AbsoluteTiming[#.# &@Range[1, 100000000]]
(* {35.2883, 333333338333333350000000} *)

or

AbsoluteTiming@Total[Range[1, 100000000] /. {x_ -> x^2}]
(* {30.9893, 333333338333333350000000} *)

To compare with @corey979 solution

out = 0;
Do[out = out + i^2, {i, 1, 100000000}]; // AbsoluteTiming
(* {95.0359, Null} *)

And the winner is ... :)

s2[n_] := Sum[i^2, {i, 1, n}]
AbsoluteTiming@s2[100000000]
(* {0.003762, 333333338333333350000000} *)

Seriously though, the OP's solution is not that slow at all:

AbsoluteTiming[Total[Map[#^2 &, Range[1, 100000000]]]]
(* {27.5232, 333333338333333350000000} *)

And to imitate Haskell way:

AbsoluteTiming@Fold[#1 + #2^2 &, 0, Range[1, 100000000]]
(* {113.901, 333333338333333350000000} *)

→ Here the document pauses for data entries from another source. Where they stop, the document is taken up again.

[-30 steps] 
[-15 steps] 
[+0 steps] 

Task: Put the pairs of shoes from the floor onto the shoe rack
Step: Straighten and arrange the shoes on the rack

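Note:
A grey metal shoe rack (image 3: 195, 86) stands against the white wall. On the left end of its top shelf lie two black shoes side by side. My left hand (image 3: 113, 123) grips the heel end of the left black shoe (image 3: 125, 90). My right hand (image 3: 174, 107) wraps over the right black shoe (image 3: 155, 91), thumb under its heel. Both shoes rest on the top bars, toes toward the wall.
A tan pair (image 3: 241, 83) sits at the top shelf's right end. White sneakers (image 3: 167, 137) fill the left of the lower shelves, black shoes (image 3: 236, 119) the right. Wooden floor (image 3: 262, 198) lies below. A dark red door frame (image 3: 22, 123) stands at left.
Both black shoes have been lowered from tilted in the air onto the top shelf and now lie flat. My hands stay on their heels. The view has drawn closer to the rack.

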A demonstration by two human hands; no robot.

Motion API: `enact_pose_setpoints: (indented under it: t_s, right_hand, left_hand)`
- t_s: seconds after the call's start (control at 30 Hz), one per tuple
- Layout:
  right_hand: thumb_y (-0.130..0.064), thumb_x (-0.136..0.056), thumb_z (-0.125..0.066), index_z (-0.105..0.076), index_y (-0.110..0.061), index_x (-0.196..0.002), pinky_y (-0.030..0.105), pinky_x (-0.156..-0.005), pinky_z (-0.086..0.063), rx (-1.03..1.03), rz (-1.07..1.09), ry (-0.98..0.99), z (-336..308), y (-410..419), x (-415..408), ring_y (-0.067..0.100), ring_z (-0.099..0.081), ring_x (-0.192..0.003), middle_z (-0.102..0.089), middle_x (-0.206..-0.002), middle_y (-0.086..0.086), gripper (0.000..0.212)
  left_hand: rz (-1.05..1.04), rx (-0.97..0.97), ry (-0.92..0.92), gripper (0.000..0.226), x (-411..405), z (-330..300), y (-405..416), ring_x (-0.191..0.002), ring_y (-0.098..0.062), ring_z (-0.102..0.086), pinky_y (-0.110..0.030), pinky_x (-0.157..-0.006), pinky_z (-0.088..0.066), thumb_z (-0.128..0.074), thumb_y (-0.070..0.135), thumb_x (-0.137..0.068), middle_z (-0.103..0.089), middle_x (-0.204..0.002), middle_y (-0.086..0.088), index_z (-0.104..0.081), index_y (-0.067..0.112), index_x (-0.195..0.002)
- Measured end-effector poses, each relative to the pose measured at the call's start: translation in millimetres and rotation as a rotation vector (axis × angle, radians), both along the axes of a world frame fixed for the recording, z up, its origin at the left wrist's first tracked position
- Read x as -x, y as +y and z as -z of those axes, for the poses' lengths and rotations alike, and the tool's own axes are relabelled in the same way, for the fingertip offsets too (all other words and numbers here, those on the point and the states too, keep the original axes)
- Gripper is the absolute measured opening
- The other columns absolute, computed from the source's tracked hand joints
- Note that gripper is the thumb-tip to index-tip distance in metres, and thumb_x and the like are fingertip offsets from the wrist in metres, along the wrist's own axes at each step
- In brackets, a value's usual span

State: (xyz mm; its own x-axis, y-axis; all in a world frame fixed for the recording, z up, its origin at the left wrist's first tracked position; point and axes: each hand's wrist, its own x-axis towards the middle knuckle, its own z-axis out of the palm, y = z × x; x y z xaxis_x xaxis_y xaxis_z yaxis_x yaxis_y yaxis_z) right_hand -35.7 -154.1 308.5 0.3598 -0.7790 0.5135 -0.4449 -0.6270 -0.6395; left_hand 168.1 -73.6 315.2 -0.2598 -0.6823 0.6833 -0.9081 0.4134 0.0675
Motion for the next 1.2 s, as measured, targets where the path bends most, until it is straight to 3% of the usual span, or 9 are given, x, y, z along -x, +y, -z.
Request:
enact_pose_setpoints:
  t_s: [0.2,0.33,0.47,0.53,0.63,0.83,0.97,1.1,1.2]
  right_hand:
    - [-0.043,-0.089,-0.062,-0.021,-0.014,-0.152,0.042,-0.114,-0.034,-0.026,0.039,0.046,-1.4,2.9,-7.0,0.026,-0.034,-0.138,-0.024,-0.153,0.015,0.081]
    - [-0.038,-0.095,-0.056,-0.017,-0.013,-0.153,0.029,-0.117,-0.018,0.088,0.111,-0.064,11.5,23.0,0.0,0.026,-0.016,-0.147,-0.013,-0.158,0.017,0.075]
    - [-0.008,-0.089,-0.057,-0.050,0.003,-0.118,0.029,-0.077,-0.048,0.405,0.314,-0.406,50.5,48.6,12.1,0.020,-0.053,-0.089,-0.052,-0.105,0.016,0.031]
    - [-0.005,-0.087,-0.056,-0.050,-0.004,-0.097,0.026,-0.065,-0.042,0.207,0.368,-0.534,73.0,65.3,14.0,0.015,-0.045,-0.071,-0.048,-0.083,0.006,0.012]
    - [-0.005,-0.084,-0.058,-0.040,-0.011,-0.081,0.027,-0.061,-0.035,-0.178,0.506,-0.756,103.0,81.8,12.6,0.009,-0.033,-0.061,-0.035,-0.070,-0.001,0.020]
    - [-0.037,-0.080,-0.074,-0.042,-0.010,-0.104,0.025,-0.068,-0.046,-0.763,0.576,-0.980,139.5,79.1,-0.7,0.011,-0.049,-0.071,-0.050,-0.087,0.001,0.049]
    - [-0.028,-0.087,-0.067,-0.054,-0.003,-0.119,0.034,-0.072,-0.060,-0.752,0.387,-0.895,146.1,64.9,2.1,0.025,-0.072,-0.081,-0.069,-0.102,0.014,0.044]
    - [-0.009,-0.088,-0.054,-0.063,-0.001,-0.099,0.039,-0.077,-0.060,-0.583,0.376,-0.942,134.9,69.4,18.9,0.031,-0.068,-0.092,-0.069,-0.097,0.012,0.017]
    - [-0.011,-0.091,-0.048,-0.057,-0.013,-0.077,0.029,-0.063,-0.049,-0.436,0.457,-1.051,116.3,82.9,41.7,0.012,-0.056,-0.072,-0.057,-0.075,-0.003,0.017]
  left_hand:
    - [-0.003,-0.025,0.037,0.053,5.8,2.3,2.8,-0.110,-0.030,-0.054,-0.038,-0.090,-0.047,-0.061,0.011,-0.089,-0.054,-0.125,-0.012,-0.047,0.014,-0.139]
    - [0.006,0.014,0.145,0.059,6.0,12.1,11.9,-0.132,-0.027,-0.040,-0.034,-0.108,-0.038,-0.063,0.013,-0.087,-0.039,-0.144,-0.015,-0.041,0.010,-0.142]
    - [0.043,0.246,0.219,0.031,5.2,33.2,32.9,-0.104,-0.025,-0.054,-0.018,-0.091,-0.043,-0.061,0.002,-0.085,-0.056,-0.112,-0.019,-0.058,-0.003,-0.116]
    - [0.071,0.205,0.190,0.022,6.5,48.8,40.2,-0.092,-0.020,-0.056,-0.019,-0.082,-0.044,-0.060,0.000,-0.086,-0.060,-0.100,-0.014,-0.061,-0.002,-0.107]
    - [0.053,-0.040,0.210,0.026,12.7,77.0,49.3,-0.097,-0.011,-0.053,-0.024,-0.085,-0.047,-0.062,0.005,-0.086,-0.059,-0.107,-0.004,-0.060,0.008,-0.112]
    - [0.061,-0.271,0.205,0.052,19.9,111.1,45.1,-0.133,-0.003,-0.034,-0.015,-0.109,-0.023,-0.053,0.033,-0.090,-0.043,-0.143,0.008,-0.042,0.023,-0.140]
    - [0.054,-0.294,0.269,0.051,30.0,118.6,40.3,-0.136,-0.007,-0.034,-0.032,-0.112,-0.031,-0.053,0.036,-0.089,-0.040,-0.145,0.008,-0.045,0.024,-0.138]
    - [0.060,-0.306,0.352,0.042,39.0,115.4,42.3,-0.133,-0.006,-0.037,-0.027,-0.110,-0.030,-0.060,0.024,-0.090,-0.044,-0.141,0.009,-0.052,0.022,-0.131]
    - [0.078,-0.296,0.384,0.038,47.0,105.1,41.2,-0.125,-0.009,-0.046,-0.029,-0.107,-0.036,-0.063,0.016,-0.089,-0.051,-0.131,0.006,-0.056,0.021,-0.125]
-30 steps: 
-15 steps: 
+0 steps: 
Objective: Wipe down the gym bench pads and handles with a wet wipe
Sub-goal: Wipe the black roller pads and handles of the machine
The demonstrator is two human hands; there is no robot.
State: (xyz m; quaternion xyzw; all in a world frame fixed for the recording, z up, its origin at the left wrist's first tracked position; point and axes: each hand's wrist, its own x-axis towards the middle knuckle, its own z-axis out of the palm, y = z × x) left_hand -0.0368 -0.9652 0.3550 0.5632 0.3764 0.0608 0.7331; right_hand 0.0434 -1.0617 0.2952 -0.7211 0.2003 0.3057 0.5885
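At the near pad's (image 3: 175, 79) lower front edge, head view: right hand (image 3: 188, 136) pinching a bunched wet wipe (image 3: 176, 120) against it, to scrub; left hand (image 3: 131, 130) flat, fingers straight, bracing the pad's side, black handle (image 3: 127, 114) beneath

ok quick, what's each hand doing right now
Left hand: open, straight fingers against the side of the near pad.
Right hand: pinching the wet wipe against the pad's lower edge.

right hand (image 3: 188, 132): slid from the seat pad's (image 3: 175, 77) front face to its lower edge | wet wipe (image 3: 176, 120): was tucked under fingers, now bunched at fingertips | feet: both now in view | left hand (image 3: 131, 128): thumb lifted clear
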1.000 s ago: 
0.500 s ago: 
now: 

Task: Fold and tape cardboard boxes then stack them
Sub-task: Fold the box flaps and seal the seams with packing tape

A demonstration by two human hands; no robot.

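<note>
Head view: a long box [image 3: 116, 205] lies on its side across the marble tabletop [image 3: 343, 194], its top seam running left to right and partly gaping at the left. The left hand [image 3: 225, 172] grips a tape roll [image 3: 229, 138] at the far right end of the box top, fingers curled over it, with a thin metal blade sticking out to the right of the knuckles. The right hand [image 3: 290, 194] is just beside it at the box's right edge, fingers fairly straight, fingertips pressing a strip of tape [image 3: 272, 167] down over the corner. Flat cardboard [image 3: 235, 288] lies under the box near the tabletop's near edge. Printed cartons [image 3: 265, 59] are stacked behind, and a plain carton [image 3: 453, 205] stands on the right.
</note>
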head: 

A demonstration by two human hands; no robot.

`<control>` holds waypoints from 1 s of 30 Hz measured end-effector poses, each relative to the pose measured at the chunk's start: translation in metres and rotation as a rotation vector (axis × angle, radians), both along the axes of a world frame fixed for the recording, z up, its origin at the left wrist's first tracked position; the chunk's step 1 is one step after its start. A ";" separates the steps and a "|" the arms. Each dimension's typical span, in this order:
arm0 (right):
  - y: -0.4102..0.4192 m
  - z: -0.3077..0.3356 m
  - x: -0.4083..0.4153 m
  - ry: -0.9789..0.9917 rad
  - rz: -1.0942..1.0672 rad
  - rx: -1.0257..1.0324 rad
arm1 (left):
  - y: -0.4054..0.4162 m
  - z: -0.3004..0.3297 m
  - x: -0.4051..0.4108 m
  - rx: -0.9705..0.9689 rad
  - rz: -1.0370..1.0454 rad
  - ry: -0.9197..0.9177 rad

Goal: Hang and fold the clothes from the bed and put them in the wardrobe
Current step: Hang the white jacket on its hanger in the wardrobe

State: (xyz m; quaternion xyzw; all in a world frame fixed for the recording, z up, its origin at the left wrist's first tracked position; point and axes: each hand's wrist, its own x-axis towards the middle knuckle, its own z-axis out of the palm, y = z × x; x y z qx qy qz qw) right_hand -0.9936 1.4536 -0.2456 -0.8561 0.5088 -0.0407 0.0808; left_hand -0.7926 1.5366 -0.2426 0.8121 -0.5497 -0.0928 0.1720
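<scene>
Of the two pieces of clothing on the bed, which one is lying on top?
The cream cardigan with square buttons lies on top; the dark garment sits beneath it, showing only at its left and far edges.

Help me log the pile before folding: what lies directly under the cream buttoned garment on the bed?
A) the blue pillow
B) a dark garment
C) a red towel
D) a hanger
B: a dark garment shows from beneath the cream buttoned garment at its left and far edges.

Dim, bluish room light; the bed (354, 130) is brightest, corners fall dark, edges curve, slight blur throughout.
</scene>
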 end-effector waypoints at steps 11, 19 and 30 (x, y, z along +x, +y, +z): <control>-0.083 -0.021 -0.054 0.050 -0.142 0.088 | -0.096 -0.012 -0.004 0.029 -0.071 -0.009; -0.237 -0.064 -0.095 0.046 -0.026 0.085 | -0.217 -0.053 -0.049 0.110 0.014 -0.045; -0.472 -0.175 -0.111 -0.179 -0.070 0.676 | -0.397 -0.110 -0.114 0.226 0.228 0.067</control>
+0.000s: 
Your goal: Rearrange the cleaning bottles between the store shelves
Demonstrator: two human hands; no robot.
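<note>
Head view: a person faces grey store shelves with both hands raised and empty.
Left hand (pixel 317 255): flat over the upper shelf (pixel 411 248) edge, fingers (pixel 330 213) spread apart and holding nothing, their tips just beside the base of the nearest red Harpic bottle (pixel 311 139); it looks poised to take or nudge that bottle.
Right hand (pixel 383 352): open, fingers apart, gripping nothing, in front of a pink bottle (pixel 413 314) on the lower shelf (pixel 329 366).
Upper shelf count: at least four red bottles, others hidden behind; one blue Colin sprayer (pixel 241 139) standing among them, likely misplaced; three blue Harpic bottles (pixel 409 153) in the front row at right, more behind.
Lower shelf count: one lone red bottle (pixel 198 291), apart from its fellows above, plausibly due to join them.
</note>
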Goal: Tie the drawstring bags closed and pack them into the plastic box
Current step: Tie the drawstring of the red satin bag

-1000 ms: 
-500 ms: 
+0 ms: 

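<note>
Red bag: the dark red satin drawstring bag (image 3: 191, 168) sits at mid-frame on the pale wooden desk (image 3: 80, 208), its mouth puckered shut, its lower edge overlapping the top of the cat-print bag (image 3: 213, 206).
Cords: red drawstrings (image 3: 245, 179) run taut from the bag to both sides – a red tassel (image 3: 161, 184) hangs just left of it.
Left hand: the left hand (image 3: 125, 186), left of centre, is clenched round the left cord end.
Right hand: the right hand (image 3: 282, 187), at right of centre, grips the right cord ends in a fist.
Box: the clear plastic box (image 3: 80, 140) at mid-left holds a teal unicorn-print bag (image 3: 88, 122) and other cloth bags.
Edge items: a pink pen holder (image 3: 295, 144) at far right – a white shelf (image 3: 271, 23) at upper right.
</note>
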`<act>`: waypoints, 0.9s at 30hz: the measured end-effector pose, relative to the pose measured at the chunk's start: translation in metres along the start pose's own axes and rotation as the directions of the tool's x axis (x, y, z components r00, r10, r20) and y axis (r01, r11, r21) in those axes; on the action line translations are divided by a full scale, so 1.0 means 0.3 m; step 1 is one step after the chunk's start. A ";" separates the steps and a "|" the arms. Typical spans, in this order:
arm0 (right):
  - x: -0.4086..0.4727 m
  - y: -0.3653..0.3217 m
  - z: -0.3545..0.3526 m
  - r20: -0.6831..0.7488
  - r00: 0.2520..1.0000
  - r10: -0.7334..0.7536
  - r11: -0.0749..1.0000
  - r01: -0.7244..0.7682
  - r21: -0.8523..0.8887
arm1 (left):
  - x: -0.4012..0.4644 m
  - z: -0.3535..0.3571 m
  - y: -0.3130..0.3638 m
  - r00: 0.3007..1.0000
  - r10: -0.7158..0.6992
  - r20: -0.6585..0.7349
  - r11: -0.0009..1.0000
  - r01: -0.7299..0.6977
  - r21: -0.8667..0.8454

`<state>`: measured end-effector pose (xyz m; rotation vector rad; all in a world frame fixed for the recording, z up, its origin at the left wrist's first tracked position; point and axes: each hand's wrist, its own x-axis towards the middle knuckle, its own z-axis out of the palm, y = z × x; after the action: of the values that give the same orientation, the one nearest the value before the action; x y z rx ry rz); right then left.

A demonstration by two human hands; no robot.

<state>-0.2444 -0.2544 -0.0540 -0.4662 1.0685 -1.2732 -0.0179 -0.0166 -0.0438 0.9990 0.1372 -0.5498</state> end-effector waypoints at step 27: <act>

And to summarize all above, we can have a naive benchmark:

d[n_] := First@AbsoluteTiming[#.# &@Range[n]];
t[n_] := First@AbsoluteTiming[Total[Range[n]^2]];
op[n_] := First@AbsoluteTiming@Total[Map[#^2 &, Range[n]]];
re[n_] := First@AbsoluteTiming@Total[Range[n] /. {x_ -> x^2}];

range = {#, 3 #} & /@ (10^Range[3, 7, 1]) // Flatten;
flist = {d, t, op,re};
data = Table[{n, #[n]}, {n, range}] & /@ flist;
ListLogLogPlot[data, PlotLegends -> flist, AxesLabel -> {n, Time}, 
 GridLines -> Automatic]

enter image description here

So the d[n] and t[n] were good up to 3 million and the Dot is the fastest up to 1 million.

Edit

As @Alan noticed in comments, s2[n] behaves strangely. Here is a separate plot for s2 enter image description here

It looks like it actually does summation for small $n$ and then starts using formula ~ $10^6$, so time drops significantly. There is also a jump when $n$ reaches 10^11 but this time the time increases, I guess it's due to the fact that numbers are too big for standard CPU multiplications of integers.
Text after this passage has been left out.